Temperature is one of the most common physical properties in the natural world. Suitable air temperature is critical for the body to sustain health, while abnormal ones, cold or hot, are harmful. Increasing evidences from epidemiological studies have revealed that lower temperature linked to the increase of adverse health effect, including increased hospital admission and death, exasperation of chronic lung diseases (e.g., chronic obstructive pulmonary disease, COPD). Research reported higher number of inflammatory cells in the lungs of healthy subjects after cold air inhalation [1]. Moreover, animal studies have shown that there were pulmonary cilium destruction, lung inflammation and even airway hyper-responsiveness in rats frequently exposed to cold stress [2,3].

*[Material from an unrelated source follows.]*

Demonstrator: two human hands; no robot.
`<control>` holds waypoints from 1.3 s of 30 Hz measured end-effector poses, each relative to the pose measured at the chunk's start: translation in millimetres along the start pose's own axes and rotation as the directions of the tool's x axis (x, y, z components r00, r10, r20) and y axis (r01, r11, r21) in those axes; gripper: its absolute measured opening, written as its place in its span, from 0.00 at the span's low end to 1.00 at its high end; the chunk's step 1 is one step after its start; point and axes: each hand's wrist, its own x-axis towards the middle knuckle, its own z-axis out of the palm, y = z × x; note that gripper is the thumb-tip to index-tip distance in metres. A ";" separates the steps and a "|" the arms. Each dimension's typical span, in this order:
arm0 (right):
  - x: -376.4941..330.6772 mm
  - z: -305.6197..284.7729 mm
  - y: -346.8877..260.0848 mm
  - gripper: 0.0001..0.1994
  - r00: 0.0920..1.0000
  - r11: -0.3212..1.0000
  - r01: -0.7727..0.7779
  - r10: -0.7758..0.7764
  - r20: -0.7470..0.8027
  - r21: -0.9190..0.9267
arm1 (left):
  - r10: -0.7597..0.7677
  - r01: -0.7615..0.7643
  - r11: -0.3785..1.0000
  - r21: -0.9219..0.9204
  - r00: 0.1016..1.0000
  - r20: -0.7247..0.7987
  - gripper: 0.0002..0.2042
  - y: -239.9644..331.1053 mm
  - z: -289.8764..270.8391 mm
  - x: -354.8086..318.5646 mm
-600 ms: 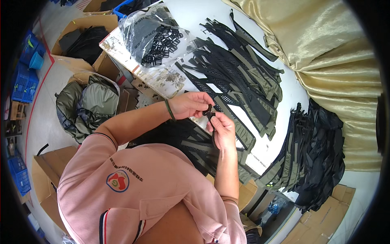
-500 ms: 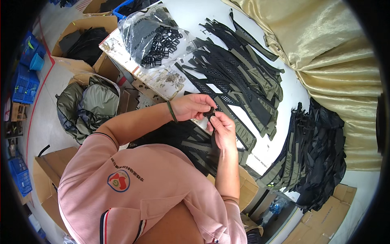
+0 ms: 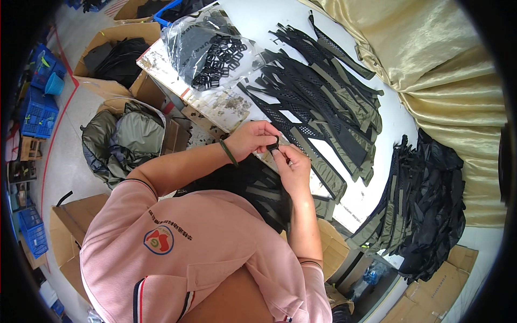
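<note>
My left hand (image 3: 252,139) and my right hand (image 3: 293,168) meet at the white table's (image 3: 258,21) near edge, both pinching a small black plastic buckle (image 3: 272,145) with a black strap end. A green band sits on my left wrist. Beyond the hands lies a fan of black mesh and olive straps (image 3: 323,102). More black and olive strap pieces (image 3: 258,188) hang over my lap under the hands.
A clear bag of black buckles (image 3: 215,54) lies at the table's far left. A heap of finished black and olive pieces (image 3: 425,199) sits at the right, by a gold curtain (image 3: 431,64). Cardboard boxes (image 3: 124,64) with fabric and blue crates (image 3: 37,102) stand on the floor.
The hands stay together at the table edge; the fingers have shifted slightly on the buckle. Nothing else moved.
</note>
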 end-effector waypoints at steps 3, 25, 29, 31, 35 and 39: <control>0.2 -3.4 -5.2 0.02 0.996 0.998 0.044 -0.040 0.080 -0.046 | -0.012 0.012 0.999 -0.042 1.000 -0.012 0.07 -5.0 -3.6 -3.4; -4.6 9.8 1.3 0.08 0.975 0.980 0.198 -0.193 -0.109 0.032 | 0.010 -0.011 1.000 -0.010 0.997 -0.081 0.07 3.4 5.1 -12.8; -0.8 14.0 -11.0 0.09 0.959 0.759 -0.261 0.274 0.071 0.597 | 0.131 -0.114 0.983 0.142 0.984 -0.117 0.07 1.5 4.4 -12.1; -1.1 11.9 -2.6 0.09 0.951 0.759 -0.304 0.282 0.131 0.576 | 0.158 -0.134 0.969 0.208 0.982 -0.103 0.05 2.4 3.6 -13.5; -3.5 15.9 4.1 0.11 0.928 0.679 -0.339 0.356 0.111 0.652 | 0.196 -0.190 0.957 0.217 0.981 -0.006 0.04 4.0 5.1 -18.0; -7.2 22.0 9.7 0.12 0.936 0.637 -0.257 0.351 0.023 0.727 | 0.233 -0.237 0.945 0.227 0.972 0.044 0.06 3.7 4.1 -21.1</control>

As a critical pollutant of air pollution fine particulate matter (PM2.5) has been reported closely related to many adverse effects on respiratory system, including the increase of hospital admission and death and exacerbation of chronic pulmonary diseases [4,5,6,7]. With the increase of ambient PM2.5 by 10 mg/m3, the exasperation rate of COPD for hospital doubled among 204 US urban counties [8]. Compared with coarse particulate matter (PM10), PM2.5 may cause more adverse effects because of its smaller aerodynamic diameter and bigger particle amount under similar particle concentration [9]. PM2.5 can traverse the blood-air barrier of alveolar, then deposit at lung [10]. It causes toxicities on alveolar macrophages and bronchial epithelial cells to induce inflammation in lung, the mechanism in which mainly include producing inflammatory factors and ROS [11,12,13].

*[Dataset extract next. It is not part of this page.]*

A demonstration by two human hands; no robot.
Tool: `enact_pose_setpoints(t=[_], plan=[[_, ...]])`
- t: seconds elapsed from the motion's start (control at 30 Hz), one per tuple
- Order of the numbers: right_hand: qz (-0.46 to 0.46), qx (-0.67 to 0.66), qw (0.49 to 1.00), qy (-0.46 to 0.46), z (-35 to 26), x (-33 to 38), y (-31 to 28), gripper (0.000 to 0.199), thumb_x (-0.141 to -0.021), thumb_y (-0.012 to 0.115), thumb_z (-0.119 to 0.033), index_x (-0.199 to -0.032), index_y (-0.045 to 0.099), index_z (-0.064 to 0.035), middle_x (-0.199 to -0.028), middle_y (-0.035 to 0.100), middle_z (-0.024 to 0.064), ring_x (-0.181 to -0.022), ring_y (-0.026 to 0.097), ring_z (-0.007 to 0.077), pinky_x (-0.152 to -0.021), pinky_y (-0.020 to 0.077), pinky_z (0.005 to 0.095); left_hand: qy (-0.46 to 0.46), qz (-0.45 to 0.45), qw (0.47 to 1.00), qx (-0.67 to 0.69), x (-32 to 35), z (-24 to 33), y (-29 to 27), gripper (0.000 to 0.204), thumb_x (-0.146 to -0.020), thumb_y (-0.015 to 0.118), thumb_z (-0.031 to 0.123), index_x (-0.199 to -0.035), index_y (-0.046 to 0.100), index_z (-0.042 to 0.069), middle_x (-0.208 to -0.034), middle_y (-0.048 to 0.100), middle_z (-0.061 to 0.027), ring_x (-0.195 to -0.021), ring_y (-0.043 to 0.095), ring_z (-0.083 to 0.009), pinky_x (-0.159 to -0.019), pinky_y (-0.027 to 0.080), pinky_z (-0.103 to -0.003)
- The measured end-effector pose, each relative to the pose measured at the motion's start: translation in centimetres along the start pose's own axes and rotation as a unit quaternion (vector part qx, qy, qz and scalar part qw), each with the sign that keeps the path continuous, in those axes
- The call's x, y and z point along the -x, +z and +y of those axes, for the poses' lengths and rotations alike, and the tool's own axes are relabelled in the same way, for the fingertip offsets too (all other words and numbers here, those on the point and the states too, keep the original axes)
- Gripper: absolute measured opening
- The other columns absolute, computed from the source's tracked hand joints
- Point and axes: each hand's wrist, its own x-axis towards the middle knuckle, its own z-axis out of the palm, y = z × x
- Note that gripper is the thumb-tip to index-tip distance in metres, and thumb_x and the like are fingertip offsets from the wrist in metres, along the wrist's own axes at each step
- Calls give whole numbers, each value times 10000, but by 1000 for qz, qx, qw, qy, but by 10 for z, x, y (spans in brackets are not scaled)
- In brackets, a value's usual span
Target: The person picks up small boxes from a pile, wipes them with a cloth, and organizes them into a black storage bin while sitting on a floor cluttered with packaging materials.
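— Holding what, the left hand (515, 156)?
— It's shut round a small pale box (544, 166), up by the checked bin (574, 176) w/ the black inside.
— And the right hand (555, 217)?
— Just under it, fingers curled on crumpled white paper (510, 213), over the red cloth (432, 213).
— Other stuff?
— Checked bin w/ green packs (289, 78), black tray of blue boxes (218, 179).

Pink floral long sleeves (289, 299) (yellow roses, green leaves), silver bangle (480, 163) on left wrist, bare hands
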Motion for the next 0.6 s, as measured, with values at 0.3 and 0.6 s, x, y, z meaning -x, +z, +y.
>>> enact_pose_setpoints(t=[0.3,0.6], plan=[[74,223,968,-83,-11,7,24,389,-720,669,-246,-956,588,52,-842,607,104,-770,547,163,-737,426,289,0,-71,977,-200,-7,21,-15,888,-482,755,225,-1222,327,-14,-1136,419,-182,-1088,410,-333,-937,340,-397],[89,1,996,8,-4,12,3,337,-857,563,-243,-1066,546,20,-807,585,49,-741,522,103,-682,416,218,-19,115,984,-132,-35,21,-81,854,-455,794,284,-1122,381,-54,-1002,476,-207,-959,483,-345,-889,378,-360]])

Until now, few studies have studied the interactive effect of particulate matter and temperature on pulmonary health [14,15,16,17,18]. The few previous studies have mainly revealed the additive effect of PM10 and low temperature on the emergency hospital admission and death of pulmonary diseases [15,16,18]. Experimental studies have unveiled that cold stress could inhibit airway cilium movement and phagocytes migration and phagocytosis [19,20,21]. We could possibly hypothesize that the inhalation of PM2.5 during cold stress might induce more serious damage to the lung. Besides, cold stress often comes with high concentration of PM2.5, such as during the appearance of cold air and in the winter. Therefore, we conducted a study aiming to evaluate the interactive effect of PM2.5 and cold stress on lung toxicity by assessing several pulmonary biomarkers.

2. Methods

2.1. Animals

The experiments were carried out over eight-week-old Wistar male rats (190–225 g), which were purchased from Gansu University of traditional medicine. Forty-eight rats were assigned to six groups matched with age and weight. Rats were maintained in the animal house in standard cages at 20 °C ± 2 °C, RH 40%–60% and 12:12 h light-dark cycle with free access to laboratory chow and tap water throughout the study. All the animal studies were approved according to the Ethics Committee of Animal Care and Experimentation of the National Institute for Environmental Studies, China. After seven days’ thermal acclimation, all groups were treated according to study design (Figure 1.).
Figure 1. Study design.
Figure 1. Study design.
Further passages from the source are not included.